*Work request*: The data should be written out in full, exactly as it stands, and the pictures dropped.

----------

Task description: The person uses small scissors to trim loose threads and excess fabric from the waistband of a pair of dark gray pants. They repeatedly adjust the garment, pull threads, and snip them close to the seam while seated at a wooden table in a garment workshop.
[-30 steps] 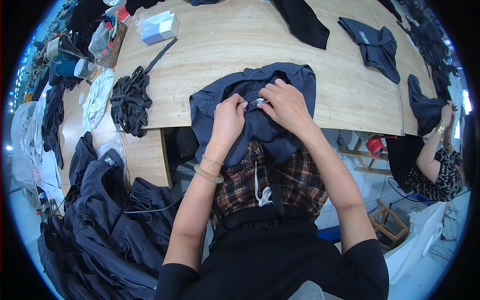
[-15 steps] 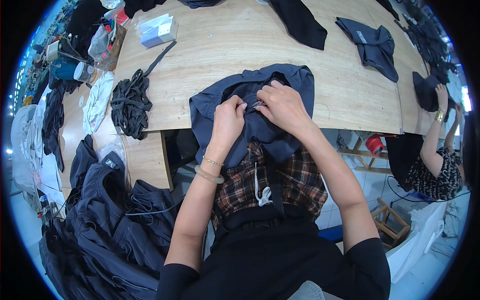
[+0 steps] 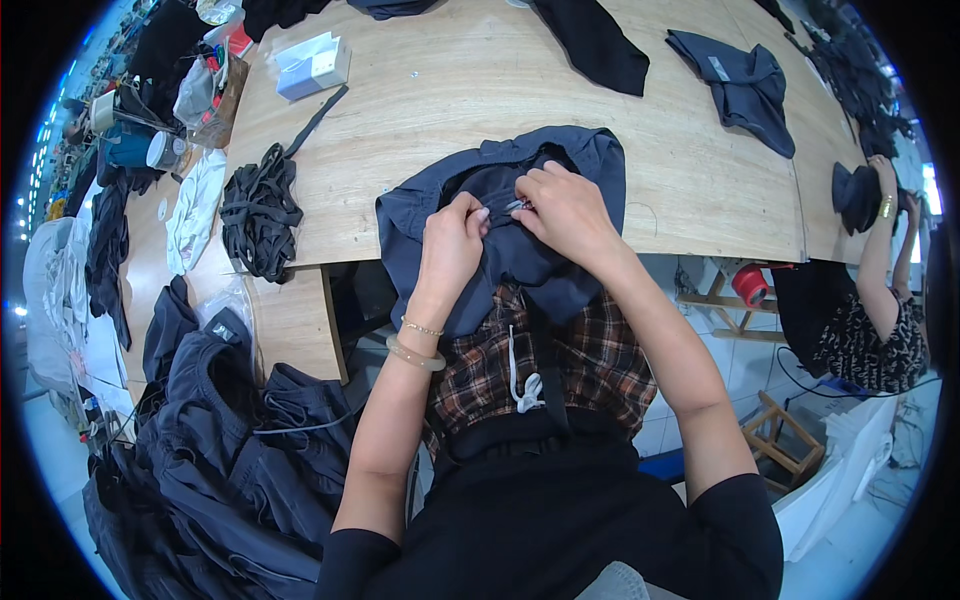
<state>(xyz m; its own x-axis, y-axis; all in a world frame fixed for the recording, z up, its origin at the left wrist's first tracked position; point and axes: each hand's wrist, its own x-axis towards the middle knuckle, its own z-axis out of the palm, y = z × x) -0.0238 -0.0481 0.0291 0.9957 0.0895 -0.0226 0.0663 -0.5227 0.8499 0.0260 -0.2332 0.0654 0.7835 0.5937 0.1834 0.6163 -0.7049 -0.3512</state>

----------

*Solution for this task*:
Task description: The person uses small scissors to trim loose threads and excess fabric from the waistband of a pair of dark gray pants. They repeatedly adjust the garment, pull threads, and snip them close to the seam while seated at a wooden table in a garment workshop.
[-30 steps] 
[-15 steps] 
[+0 steps] 
<state>(xyz m; its own x-axis, y-axis; all in a world frame fixed for the recording, z up, its origin at the left wrist's first tracked position; point and axes: each hand's wrist, its own x-axis towards the middle knuckle, its own z-axis out of the palm, y = z × x) -0.0238 -0.0481 0.0291 0.9957 0.0895 -0.0226 0.0663 -0.5227 0.8499 0.0260 -0.2332 0.0654 0.7835 0.5937 0.1834 0.6163 -0.7049 -0.3512</state>

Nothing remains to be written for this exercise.